**WHAT YOU WILL DO:** For this exercise, reproduce the entries below exactly, but only from the line containing "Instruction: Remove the" through the line containing "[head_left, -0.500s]", both included.
──────── RECORDS FOR THIS EXERCISE ────────
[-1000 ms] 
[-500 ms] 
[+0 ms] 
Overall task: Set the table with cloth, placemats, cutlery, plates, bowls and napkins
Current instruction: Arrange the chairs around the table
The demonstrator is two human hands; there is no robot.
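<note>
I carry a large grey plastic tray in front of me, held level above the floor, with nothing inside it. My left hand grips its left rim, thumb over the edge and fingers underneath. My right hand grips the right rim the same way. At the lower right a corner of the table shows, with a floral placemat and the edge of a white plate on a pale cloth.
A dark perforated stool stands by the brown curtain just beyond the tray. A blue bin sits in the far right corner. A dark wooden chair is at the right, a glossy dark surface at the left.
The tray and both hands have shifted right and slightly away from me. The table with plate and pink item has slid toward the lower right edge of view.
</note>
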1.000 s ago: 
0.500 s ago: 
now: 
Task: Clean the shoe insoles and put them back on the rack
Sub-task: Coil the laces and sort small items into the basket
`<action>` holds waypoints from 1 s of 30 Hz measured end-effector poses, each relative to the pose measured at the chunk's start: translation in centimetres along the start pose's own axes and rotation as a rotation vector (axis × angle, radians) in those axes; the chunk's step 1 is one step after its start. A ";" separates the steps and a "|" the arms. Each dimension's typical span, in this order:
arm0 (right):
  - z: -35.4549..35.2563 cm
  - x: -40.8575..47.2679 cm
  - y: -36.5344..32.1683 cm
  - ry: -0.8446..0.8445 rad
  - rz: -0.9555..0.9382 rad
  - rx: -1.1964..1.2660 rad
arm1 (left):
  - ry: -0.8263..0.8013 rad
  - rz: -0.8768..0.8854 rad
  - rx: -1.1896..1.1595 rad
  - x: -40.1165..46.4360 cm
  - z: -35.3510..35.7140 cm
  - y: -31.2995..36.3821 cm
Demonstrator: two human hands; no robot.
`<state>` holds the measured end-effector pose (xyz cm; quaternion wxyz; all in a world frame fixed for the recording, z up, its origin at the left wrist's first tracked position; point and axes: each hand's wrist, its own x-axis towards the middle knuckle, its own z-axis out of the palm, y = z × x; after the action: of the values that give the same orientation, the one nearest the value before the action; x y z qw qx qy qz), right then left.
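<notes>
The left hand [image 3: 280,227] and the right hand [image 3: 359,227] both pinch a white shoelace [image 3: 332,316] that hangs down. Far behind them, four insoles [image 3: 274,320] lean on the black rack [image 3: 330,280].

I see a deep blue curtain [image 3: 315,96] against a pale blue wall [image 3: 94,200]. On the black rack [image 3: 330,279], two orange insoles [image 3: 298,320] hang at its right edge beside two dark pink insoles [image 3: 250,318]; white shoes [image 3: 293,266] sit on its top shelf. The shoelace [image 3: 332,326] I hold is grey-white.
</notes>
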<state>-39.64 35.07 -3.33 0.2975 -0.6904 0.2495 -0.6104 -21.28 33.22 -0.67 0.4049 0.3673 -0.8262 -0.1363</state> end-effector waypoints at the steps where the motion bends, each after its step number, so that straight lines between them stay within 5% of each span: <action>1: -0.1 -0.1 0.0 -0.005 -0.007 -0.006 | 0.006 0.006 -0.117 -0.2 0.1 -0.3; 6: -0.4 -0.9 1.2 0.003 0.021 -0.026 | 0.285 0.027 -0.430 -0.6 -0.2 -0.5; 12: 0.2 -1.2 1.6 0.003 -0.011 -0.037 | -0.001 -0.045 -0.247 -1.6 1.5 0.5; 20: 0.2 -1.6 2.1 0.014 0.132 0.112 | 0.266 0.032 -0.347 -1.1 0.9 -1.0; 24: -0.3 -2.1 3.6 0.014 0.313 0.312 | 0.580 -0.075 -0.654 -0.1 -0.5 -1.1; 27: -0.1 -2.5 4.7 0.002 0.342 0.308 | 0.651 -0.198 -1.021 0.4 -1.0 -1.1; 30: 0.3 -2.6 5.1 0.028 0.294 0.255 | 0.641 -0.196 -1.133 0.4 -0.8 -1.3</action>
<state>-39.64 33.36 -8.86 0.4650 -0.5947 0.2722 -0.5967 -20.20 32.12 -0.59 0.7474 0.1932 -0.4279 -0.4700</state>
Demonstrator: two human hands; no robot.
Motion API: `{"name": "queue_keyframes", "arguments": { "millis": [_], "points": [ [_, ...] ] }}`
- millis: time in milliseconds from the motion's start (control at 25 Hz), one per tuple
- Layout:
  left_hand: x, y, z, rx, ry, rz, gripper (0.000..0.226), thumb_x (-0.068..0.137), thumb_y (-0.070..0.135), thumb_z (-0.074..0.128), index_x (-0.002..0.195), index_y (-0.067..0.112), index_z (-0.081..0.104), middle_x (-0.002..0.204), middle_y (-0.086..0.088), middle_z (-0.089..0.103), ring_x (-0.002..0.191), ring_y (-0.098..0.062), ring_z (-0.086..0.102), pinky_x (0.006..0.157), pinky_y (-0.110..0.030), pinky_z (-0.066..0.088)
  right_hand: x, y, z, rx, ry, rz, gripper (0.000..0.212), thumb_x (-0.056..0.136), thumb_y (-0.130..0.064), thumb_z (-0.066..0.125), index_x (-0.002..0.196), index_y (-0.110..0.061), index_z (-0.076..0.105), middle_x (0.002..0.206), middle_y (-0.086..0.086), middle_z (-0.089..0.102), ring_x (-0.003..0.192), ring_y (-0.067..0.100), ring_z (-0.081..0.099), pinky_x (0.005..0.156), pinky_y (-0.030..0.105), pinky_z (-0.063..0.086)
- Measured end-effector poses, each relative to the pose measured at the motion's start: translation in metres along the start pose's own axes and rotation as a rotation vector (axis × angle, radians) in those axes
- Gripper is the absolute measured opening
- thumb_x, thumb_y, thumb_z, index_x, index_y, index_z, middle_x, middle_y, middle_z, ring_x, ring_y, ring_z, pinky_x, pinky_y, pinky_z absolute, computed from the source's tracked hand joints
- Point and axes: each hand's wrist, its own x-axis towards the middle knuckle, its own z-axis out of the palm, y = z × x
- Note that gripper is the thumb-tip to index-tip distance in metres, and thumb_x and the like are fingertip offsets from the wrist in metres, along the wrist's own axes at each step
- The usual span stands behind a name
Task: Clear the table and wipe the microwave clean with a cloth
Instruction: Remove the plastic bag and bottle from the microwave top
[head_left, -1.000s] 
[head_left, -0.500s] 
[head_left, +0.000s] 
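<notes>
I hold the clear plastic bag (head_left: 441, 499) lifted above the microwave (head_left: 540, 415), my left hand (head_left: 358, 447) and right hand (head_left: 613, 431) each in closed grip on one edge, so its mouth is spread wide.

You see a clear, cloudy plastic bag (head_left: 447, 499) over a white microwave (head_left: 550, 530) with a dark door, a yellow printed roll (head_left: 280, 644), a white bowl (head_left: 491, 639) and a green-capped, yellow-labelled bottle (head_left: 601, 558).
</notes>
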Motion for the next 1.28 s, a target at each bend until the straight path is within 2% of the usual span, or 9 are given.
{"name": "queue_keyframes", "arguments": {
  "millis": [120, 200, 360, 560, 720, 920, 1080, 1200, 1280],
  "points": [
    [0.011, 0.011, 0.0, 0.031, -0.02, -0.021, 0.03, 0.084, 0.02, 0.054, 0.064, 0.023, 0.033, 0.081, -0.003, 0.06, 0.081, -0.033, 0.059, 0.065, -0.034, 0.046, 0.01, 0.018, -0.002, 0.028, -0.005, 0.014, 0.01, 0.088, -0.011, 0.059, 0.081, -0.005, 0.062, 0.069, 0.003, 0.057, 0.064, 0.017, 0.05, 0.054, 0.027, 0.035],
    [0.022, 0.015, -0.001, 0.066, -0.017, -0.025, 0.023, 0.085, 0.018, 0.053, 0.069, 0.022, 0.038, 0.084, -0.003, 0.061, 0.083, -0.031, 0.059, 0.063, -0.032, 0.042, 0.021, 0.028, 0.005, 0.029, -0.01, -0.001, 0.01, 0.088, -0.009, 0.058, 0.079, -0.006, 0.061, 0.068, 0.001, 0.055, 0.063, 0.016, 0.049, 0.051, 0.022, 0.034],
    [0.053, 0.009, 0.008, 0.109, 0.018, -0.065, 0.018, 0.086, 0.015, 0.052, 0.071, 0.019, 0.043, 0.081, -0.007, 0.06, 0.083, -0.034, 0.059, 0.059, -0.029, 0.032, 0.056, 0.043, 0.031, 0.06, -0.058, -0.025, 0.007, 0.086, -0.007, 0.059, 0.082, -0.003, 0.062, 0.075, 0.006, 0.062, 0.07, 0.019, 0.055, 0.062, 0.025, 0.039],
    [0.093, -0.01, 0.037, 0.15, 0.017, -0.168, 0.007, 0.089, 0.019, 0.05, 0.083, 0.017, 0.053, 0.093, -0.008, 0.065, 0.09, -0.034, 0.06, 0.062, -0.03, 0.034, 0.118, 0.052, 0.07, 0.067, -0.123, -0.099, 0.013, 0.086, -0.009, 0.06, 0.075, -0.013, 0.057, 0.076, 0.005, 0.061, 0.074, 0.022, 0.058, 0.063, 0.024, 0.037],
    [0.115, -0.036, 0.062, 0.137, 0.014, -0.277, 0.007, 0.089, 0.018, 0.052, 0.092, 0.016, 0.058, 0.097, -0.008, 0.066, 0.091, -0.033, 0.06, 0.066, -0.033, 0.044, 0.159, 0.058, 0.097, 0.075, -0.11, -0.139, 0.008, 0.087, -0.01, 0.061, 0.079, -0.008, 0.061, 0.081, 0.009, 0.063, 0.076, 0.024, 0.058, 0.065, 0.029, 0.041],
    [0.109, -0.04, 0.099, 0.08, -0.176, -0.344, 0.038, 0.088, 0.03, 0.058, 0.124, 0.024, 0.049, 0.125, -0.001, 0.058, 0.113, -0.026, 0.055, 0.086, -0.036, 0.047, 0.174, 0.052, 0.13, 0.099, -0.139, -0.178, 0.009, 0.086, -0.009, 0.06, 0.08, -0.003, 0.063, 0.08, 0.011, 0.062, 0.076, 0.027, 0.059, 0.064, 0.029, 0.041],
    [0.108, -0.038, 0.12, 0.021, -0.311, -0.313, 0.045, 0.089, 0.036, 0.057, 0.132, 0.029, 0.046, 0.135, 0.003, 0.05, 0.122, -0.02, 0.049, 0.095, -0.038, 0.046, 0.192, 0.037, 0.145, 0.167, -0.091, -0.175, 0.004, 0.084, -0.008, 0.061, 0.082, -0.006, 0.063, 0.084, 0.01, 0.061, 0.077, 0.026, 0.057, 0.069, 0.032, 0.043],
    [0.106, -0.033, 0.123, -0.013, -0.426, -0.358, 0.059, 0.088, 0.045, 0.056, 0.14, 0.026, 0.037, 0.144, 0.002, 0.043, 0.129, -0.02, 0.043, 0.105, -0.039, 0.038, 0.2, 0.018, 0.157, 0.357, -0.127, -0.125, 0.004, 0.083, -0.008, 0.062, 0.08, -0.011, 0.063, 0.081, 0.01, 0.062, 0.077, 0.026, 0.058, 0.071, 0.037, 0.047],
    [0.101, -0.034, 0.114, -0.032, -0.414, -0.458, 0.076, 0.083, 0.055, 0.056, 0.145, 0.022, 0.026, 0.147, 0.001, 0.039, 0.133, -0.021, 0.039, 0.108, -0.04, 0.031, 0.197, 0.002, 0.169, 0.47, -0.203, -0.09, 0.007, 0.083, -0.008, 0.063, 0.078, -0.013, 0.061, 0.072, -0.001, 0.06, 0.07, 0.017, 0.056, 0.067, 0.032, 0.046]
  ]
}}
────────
**SOLVED PROBLEM:**
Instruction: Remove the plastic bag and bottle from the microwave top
[head_left, -1.000s] 
[head_left, -0.500s] 

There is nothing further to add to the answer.